2 minute read
The Marionette Society
Any Old Radleian from the 1960s or 1970s, when walking down Covered Passage, will look towards the glass room at the end and quietly say, ‘That was the marionette theatre.’
The Marionette Society was the place in Radley where all the performance and creative arts came together: art, sculpture, craft skills, orchestral music, writing, mechanical design, wood working, sound engineering, lighting, acting and singing. The marionettes provided space for fantasy, ingenuity, skill and team-work.
Most productions required a minimum of three performers for each character – the operator, the speaker, and the singer – all of the cast and the technical back-stage crew squeezed into the space behind the wooden stage, using microphones for projection. It was also the place for grandeur; no other group in the school has performed Mozart’s Magic Flute with orchestra and all singing parts. And it was the place where Radley’s most celebrated alumnus gave the first public performance of his own writing when Black and White Blues with words by Peter Cook (1951, C) and music by Michael Bawtree (1951, G) was shown in 1956.

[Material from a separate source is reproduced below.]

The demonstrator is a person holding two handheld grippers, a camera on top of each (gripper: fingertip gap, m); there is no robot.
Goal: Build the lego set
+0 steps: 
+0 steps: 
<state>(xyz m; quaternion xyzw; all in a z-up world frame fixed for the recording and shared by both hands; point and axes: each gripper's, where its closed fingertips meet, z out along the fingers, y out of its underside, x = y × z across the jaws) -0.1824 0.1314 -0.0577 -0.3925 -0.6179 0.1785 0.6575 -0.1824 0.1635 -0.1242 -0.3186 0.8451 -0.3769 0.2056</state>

Peter Cook went on to star in the Edinburgh Festival and to apply his gift for satire to founding Private Eye, eventually being described by actor Stephen Fry as ‘the funniest man who ever lived.’ Michael Bawtree went on to an international career as a theatre director, beginning with the Stratford Shakespeare Festival in Stratford, Ontario. Radley College Marionettes Society wasn’t just ‘playing with puppets.’